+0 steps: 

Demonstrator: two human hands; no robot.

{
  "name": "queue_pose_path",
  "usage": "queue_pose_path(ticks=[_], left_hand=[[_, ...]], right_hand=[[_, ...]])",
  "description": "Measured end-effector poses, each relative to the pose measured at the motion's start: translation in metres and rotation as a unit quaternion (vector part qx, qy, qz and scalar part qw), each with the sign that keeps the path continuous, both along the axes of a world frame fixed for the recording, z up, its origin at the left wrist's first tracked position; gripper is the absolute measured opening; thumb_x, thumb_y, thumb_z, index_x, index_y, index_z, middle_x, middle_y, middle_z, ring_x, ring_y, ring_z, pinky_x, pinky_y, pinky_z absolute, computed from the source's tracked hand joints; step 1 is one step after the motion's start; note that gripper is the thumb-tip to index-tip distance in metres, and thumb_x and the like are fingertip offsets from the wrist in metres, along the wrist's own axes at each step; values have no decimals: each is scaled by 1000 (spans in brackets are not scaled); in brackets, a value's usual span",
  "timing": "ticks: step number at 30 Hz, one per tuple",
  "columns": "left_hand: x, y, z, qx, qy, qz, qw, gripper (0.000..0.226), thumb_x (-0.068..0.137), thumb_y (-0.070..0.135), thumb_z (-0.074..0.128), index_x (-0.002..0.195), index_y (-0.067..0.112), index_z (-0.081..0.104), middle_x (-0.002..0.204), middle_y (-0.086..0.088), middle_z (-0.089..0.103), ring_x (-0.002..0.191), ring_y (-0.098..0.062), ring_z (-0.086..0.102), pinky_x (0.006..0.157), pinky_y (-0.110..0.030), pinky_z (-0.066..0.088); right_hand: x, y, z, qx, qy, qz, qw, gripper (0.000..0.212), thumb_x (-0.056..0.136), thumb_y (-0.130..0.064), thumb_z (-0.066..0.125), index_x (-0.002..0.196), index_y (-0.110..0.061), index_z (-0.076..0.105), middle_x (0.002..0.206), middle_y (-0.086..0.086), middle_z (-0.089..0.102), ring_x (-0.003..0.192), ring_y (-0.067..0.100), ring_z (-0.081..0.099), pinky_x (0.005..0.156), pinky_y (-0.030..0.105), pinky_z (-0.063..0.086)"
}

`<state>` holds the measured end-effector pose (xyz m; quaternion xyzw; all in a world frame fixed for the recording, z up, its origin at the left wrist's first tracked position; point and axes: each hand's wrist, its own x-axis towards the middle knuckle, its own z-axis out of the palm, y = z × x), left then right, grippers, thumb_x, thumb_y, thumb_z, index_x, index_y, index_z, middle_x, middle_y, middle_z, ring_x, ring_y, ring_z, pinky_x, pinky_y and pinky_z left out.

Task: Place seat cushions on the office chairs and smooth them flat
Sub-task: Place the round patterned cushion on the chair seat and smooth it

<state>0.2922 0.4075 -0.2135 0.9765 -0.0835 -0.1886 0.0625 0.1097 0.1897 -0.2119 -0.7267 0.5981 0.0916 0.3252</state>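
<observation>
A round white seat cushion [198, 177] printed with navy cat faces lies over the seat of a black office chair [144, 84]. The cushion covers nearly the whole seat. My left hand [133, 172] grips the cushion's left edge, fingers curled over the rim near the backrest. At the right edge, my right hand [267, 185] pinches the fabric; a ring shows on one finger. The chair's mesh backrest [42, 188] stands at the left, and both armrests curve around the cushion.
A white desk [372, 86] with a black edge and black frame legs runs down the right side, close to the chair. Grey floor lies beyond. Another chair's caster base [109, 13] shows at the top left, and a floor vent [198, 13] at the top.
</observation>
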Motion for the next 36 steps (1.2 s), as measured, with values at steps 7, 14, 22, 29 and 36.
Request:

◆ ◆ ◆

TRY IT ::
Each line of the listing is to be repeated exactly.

REPLY TO THE EXERCISE ::
+0 steps: 

Demonstrator: two human hands; no robot.

{
  "name": "queue_pose_path",
  "usage": "queue_pose_path(ticks=[_], left_hand=[[_, ...]], right_hand=[[_, ...]])",
  "description": "Measured end-effector poses, each relative to the pose measured at the motion's start: translation in metres and rotation as a unit quaternion (vector part qx, qy, qz and scalar part qw), each with the sign that keeps the path continuous, both along the axes of a world frame fixed for the recording, z up, its origin at the left wrist's first tracked position; gripper is the absolute measured opening; thumb_x, thumb_y, thumb_z, index_x, index_y, index_z, middle_x, middle_y, middle_z, ring_x, ring_y, ring_z, pinky_x, pinky_y, pinky_z absolute, computed from the source's tracked hand joints; step 1 is one step after the motion's start; note that gripper is the thumb-tip to index-tip distance in metres, and thumb_x and the like are fingertip offsets from the wrist in metres, along the wrist's own axes at each step; values have no decimals: each is scaled by 1000 (spans in brackets are not scaled); in brackets, a value's usual span",
  "timing": "ticks: step number at 30 Hz, one per tuple",
  "columns": "left_hand: x, y, z, qx, qy, qz, qw, gripper (0.000..0.226), thumb_x (-0.068..0.137), thumb_y (-0.070..0.135), thumb_z (-0.074..0.128), index_x (-0.002..0.195), index_y (-0.067..0.112), index_z (-0.081..0.104), middle_x (-0.002..0.204), middle_y (-0.086..0.088), middle_z (-0.089..0.103), ring_x (-0.002..0.191), ring_y (-0.098..0.062), ring_z (-0.086..0.102), pinky_x (0.006..0.157), pinky_y (-0.110..0.030), pinky_z (-0.066..0.088); right_hand: x, y, z, qx, qy, qz, qw, gripper (0.000..0.212), thumb_x (-0.056..0.136), thumb_y (-0.130..0.064), thumb_z (-0.066..0.125), index_x (-0.002..0.196), index_y (-0.110..0.061), index_z (-0.076..0.105), middle_x (0.002..0.206), middle_y (-0.086..0.086), middle_z (-0.089..0.102), ring_x (-0.003..0.192), ring_y (-0.067..0.100), ring_z (-0.081..0.099), pinky_x (0.005..0.156), pinky_y (-0.030..0.105), pinky_z (-0.063..0.086)"
}

`<state>` holds the measured end-effector pose (xyz m; quaternion xyzw; all in a world frame fixed for the recording, z up, its origin at the left wrist's first tracked position; point and axes: each hand's wrist, its own x-axis towards the middle knuckle, its own z-axis out of the palm, y = z × x), left then right, grippers, thumb_x, thumb_y, thumb_z, index_x, index_y, index_z, middle_x, middle_y, middle_z, ring_x, ring_y, ring_z, pinky_x, pinky_y and pinky_z left out.

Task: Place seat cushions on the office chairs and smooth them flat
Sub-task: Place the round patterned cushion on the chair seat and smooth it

<state>0.2922 0.4075 -0.2135 0.9765 -0.0835 -0.1886 0.0625 0.1097 0.1897 -0.2119 -0.7267 0.5981 0.0916 0.3252</state>
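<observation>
A round white seat cushion [198, 177] printed with navy cat faces lies over the seat of a black office chair [144, 84]. The cushion covers nearly the whole seat. My left hand [133, 172] grips the cushion's left edge, fingers curled over the rim near the backrest. At the right edge, my right hand [267, 185] pinches the fabric; a ring shows on one finger. The chair's mesh backrest [42, 188] stands at the left, and both armrests curve around the cushion.
A white desk [372, 86] with a black edge and black frame legs runs down the right side, close to the chair. Grey floor lies beyond. Another chair's caster base [109, 13] shows at the top left, and a floor vent [198, 13] at the top.
</observation>
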Motion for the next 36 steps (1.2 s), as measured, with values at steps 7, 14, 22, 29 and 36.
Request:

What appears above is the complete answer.